WHAT IS EXPECTED: Starting with the first line of the listing, quote each line exactly until and including the one with "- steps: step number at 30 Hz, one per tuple", leaving pictures out.

————————

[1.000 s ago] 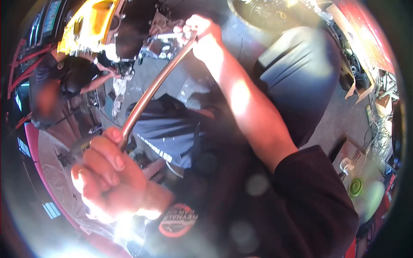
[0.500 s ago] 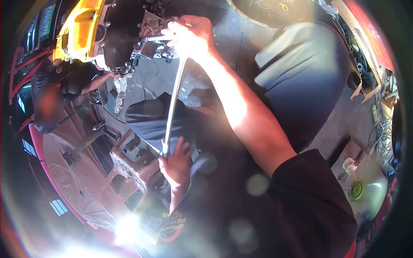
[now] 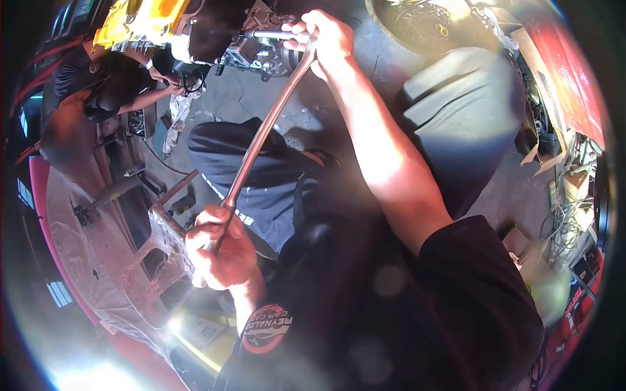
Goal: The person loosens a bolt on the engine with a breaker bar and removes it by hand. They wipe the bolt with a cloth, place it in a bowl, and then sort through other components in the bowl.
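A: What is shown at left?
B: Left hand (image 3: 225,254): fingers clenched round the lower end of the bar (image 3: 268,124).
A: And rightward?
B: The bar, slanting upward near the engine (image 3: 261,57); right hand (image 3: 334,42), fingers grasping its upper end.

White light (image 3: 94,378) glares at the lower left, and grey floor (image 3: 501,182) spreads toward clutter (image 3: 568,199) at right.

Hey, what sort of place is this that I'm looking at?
Most likely a vehicle repair workshop. What looks like an engine shows at the top of the view, the left hand grips a long metal bar, and the shirt badge includes the word CAR.
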Tool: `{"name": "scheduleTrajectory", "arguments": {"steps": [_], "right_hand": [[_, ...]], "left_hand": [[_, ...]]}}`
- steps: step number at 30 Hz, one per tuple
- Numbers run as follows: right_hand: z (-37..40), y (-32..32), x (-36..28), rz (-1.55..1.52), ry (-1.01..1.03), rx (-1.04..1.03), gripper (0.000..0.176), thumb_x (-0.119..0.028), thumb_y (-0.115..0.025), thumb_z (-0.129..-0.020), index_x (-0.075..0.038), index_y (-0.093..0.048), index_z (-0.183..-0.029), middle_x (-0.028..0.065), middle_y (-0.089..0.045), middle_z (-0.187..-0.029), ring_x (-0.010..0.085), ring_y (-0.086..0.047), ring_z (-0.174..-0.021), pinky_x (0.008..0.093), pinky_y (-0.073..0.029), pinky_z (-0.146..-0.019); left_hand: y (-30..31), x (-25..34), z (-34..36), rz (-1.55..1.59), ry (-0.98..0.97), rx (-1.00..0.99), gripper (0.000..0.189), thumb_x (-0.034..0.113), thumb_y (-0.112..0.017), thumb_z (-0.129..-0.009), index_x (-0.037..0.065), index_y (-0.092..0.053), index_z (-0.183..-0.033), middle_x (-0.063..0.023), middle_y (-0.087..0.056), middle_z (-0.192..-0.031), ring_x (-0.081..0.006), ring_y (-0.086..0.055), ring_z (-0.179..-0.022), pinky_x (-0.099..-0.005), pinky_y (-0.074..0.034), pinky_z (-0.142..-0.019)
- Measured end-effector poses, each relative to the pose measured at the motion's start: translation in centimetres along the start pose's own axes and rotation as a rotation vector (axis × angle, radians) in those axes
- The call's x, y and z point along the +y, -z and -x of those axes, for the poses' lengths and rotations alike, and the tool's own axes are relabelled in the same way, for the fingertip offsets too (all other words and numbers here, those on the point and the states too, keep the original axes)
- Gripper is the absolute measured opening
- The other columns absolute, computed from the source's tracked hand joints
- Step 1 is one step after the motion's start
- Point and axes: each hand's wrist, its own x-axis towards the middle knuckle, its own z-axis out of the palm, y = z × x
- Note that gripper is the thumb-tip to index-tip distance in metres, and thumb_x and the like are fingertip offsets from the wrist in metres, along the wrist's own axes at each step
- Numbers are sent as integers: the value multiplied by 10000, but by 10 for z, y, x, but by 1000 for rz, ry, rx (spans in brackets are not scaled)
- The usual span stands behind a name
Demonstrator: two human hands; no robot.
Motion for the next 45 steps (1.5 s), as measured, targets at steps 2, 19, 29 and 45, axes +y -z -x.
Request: {"name": "scheduleTrajectory", "arguments": {"steps": [2,19,29,45], "right_hand": [[1,-3,1,13,-16,15,208,-121,-595,-837,-44,-521,-659,124,-612,-701,321,-703,-800,464,-590,-652],[1,1,0,-97,-58,-46,182,-85,-552,-794,-72,-459,-638,94,-522,-682,314,-635,-794,462,-490,-681],[5,2,0,-110,-48,-48,163,-86,-543,-819,-43,-508,-666,103,-536,-660,295,-642,-740,452,-512,-628],[0,3,0,-39,65,-79,135,-37,-571,-824,40,-562,-713,140,-581,-641,274,-672,-643,398,-578,-494]], "left_hand": [[2,1,9,145,104,38,319,311,-588,-911,17,-492,-836,-235,-551,-1038,-199,-469,-532,-308,-426,-538],[-29,47,-51,-63,68,-169,295,172,-515,-913,74,-353,-687,-113,-445,-805,-56,-293,-538,-233,-321,-500],[-19,48,-42,-93,117,-131,340,250,-580,-911,23,-412,-722,-182,-488,-873,-163,-412,-573,-305,-405,-515],[9,-12,33,-64,66,207,527,423,-421,-982,13,-550,-1288,-211,-584,-1254,-296,-587,-993,-372,-448,-757]]}}
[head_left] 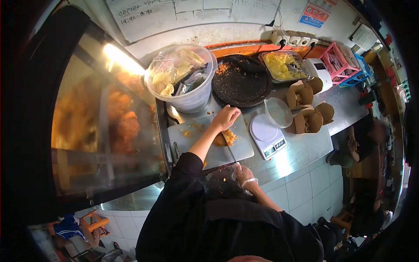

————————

RESPONSE TO THIS TASK:
[1.000 s ago] 
[0.500 s ago] 
[now] 
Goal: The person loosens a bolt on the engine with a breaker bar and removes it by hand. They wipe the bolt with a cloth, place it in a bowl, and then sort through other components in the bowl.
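A: What is shown at left?
B: Left hand (image 3: 225,254): fingers clenched round the lower end of the bar (image 3: 268,124).
A: And rightward?
B: The bar, slanting upward near the engine (image 3: 261,57); right hand (image 3: 334,42), fingers grasping its upper end.

White light (image 3: 94,378) glares at the lower left, and grey floor (image 3: 501,182) spreads toward clutter (image 3: 568,199) at right.

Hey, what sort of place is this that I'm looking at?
Most likely a vehicle repair workshop. What looks like an engine shows at the top of the view, the left hand grips a long metal bar, and the shirt badge includes the word CAR.
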Tool: `{"name": "scheduleTrajectory", "arguments": {"steps": [_], "right_hand": [[_, ...]], "left_hand": [[_, ...]]}}`
- steps: step number at 30 Hz, one per tuple

What is written here forms the complete answer.